Чувства и вещи - стр. 120
Сергей Петрович (не сын, а внук этого Петра; был между ними и Петр Петрович) был маленьким чиновником с артистическими наклонностями и романтическим сердцем. Он уже давно понял, что его прадед не имеет никакого отношения к Джеймсу Куку, но паруса кораблей – этих очаровательных, беспомощных и величавых каравелл, которые в его «железном» XIX веке казались исчезающей формой бытия, как нам на исходе XX века кажутся таковыми бизоны и кенгуру, – очертания неведомых островов Океании в мерцании южных созвездий и все то странное, незнакомое, непонятное (как выразились бы сегодня, когда открывают не землю, а космос, – инопланетное), что открывали путешествия в океане, – все это туманило сердце, возбуждало мысль, и не хотелось покидать палубу, даже если на капитанском мостике стоял не твой прадед.
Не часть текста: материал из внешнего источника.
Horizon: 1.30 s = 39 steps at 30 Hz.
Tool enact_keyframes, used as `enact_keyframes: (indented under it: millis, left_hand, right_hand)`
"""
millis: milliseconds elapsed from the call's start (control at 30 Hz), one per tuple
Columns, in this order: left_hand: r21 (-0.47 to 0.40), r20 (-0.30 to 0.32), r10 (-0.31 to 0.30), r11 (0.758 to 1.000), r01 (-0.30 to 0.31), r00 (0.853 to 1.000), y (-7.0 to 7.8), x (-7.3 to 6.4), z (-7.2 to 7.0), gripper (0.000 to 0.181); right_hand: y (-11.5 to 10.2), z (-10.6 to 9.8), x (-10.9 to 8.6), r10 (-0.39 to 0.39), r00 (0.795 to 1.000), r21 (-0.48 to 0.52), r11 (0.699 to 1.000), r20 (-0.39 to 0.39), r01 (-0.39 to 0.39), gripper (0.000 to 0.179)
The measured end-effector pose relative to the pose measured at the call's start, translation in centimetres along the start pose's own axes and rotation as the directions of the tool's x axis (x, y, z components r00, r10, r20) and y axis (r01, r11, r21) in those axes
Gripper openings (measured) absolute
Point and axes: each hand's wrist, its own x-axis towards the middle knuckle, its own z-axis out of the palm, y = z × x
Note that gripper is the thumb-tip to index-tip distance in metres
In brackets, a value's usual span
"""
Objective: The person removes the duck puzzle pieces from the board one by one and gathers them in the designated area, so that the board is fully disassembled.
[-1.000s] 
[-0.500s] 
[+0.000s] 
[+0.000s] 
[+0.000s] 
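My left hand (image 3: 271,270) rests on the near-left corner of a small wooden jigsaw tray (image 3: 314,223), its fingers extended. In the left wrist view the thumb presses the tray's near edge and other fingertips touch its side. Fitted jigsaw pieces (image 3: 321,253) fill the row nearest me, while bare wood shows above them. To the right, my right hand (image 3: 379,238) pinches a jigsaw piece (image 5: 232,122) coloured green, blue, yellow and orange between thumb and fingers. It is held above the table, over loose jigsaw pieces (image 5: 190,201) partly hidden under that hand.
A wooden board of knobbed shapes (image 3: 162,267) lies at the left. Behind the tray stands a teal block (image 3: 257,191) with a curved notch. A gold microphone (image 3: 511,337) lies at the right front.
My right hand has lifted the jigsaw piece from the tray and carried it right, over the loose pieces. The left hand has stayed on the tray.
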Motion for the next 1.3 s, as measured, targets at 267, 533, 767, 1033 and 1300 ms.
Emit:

Сергей Петрович тосковал по романтике и читал, читал сочинения географов, делал из них выписки, которые складывал в бельевую корзину, ставшую постепенно семейным архивом.
И если бы кто-либо открыл Сергею Петровичу, что, в сущности, он занят величайшим на земле делом – соединяет в собственном роду поколения, которые были, с поколениями, которые будут, он отнесся бы, наверное, к этому открытию без должного доверия. Ему самому, возможно, эта корзина в сарае казалась утехой человека, не нашедшего себя, не раскрывшего души ни в «низкой» повседневности, ни в «высоком» искусстве. Он как бы кинул в волны эту корзину, как бы над нею парус поднял.
В наше время семейные архивы – редкость, бурный ветер опрокидывал все паруса, выдувал из укромного домашнего тепла документы, письма и фотографии. А что не разметал ветер, что пощадили странствия и разлуки, что уцелело после непомерно долгих отсутствий, – убили суетность и небрежение. Помню, изучая городские нравы, имел я дело с охотниками за старой и старинной мебелью, они ее выуживали из самых гиблых мест – развалин обреченных домов, захламленных до отказа чердаков и подвалов, – находили на больших, запущенных пустырях, раскапывали в мусоре города, похороненную за ненадобностью. Отыскивали, чтобы, наспех реставрировав, «уступить» любителям старины.
И вот эти-то охотники находили порой в сундуках и комодах – нет, конечно, не семейные реликвии из золота или серебра, их не забыли бы, – а письма и фотографии. Иногда эти находки попадали ко мне, я читал их, рассматривал; оживали лица и судьбы. Я держал их в руках, как некогда, во времена Кука и раньше, изучали обломки кораблекрушений, восстанавливая по ним картину трагедий. Мне улыбались незнакомые лица, и рассказывала о странностях и мелочах жизни уже ветшающая бумага. То, что когда-то надеялось, любило, страдало, стремилось, все это неузнанное потомками, похороненное навеки безымянное богатство волновало меня страшно и будто бы обязывало к чему-то. Некоторые из писем были настолько человечны, хороши, что хотелось их напечатать. Но особенно волновали на несминаемо твердых старых фотографиях юные ожидающие лица – лица тех, кто состарился, умер и забыт, чьих имен и судеб мы не узнаем никогда.